■ What is being asked: For the listing below, report all lines that hold the word "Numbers".

■ Data section:

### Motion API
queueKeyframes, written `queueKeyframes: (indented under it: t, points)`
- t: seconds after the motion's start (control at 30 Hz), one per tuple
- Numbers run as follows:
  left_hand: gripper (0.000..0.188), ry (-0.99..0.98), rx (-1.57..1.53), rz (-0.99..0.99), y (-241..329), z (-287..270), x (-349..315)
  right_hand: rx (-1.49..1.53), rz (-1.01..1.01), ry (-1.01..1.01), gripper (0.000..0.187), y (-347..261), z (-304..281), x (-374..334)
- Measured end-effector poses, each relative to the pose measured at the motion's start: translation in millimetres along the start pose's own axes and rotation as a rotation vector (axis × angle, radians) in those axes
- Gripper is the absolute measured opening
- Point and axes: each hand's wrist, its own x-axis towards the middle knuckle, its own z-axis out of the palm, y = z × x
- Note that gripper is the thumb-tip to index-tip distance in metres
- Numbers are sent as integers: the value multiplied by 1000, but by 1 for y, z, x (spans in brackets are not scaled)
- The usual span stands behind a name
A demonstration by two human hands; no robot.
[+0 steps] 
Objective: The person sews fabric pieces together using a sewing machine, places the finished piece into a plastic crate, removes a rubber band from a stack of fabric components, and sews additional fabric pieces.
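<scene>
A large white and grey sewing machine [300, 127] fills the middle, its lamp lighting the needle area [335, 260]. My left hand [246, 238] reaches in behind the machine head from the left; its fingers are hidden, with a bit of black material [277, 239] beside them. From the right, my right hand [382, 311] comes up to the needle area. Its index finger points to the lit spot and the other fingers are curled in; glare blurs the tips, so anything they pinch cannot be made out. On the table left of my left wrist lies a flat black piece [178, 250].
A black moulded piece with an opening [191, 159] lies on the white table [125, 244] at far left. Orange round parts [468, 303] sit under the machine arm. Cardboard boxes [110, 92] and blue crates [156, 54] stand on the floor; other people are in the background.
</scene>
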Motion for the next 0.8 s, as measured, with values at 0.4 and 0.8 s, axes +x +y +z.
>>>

■ Answer for the task:
- Numbers run as follows:
- Numbers are sent as integers: the value multiplied by 1000, but by 1 for y, z, x (spans in brackets are not scaled)

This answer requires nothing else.